Mauer's goal remains to stay healthy enough to be the club's everyday catcher, and he added that one bonus from last season was that he feels comfortable at first base after playing 18 games at the position in 2011.
"I'm the starting catcher, and that's what I plan on doing," Mauer said. "If me going over there to play a few games at first can help keep my bat in the lineup, or help give me a blow physically or mentally, then I'm definitely more open to do that."
Outside of the benefit of seeing some action at first base, it was a lost season for Mauer, who set career lows in batting average (.287), on-base percentage (.360), slugging percentage (.368) and home runs (three).
The backstop said he was "not a happy person" during the season, adding that he was "frustrated" and "angry" given his struggles amid a difficult year for the Twins, who finished with the worst record in the American League.
"I think last year, it was tough," Mauer said. "It wasn't just a tough year for me, personally. I think everybody in this room, we lost 99 games. It's not a good year."
Mauer, entering his ninth season with Minnesota, signed an eight-year deal worth $184 million before the 2010 season. The St. Paul, Minn., native said he feels comfortable in a leadership role, but he also noted that he needs to be more open about his injuries in the future.
"I just feel that, and I've told people in the organization this, if I'm not out there playing, the fans should know why," Mauer said. "People are going to have their own opinions, and you can't control that. As long as my family, my friends and the organization know what's going on, that's what's important to me. You can't control what someone thinks."

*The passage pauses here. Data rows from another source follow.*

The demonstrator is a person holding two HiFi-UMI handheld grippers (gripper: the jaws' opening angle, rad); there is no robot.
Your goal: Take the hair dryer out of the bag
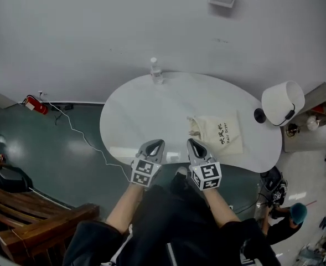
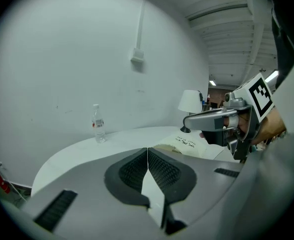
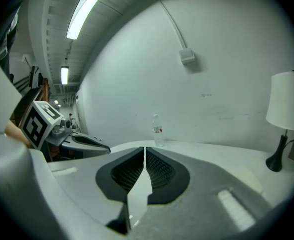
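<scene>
Bag [image 1: 218, 133], cream cloth with dark print, lies flat on the white table [image 1: 146, 110], at two o'clock from the right gripper [image 1: 191, 143]. That one and the left gripper [image 1: 158, 143] are both closed and empty.

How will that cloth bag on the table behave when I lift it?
The bag is wrinkled cloth lying flat, so it will probably sag. The table looks smooth and glossy, so a push would likely slide it.

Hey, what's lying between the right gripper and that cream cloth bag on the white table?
Nothing: in the head view, only bare white tabletop separates the right gripper from the cream cloth bag.
</scene>
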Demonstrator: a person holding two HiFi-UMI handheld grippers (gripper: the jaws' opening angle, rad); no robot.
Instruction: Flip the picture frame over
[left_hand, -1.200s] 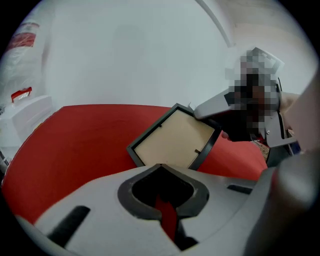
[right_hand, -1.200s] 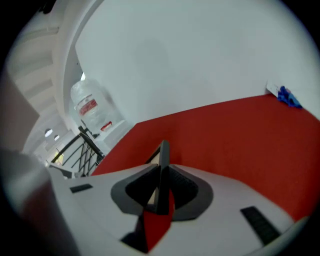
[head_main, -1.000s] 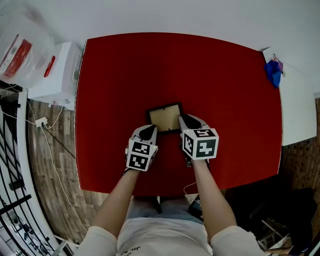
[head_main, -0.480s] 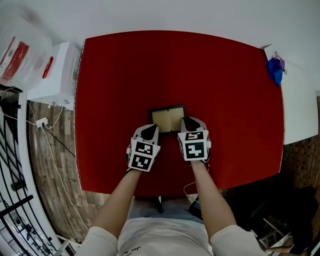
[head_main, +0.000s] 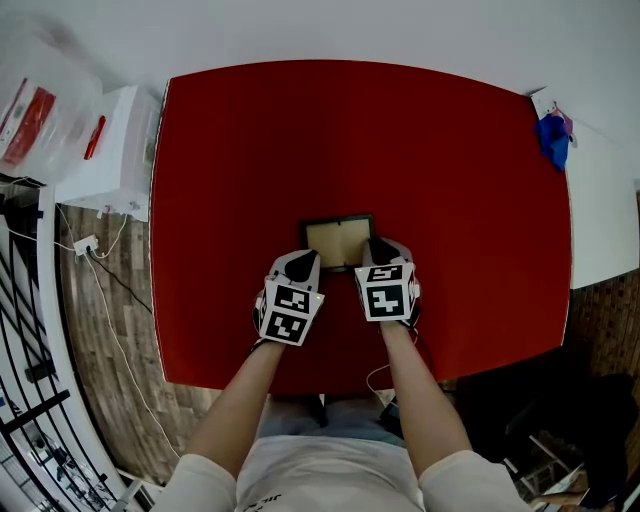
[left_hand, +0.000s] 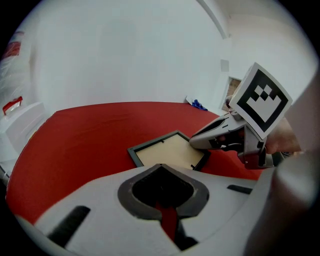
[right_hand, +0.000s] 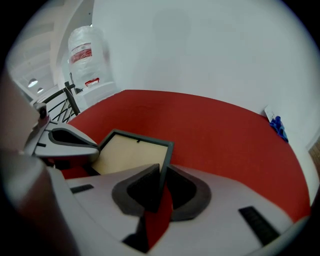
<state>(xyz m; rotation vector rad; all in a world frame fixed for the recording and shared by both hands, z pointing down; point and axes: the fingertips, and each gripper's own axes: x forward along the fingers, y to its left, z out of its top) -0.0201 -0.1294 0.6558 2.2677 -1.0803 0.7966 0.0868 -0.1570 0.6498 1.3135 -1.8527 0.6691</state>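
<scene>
A small black picture frame (head_main: 338, 240) lies on the red table (head_main: 400, 140) with its tan backing up. It also shows in the left gripper view (left_hand: 167, 152) and the right gripper view (right_hand: 130, 150). My right gripper (head_main: 381, 250) is at the frame's near right corner. Its jaws (right_hand: 162, 172) are closing, with the frame's black rim pinched between the pads. My left gripper (head_main: 301, 263) rests at the near left corner, just short of the frame. It (left_hand: 161, 167) is shut with nothing in it.
A white cabinet (head_main: 108, 150) and a clear water jug (head_main: 35, 95) stand left of the table. A blue object (head_main: 552, 140) lies on the white counter at the right. Cables (head_main: 95, 245) trail over the wooden floor at left.
My right gripper has come down and rolled onto the frame's near right corner. The frame has shifted a little to the right and squared up. The left gripper has hardly moved.
</scene>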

Mauer has high hopes for the Twins next season, expressing that health will be key to the club bouncing back.
"I think, obviously, getting guys healthy will help," Mauer said. "Having a Justin Morneau, having a Denard Span and myself, those are three pretty good players right there. Seeing [closer Joe] Nathan go, I mean that's a great player right there, too, and a great guy. What we have in this clubhouse, I mean, it's not a 99-loss team. I can tell you that right now."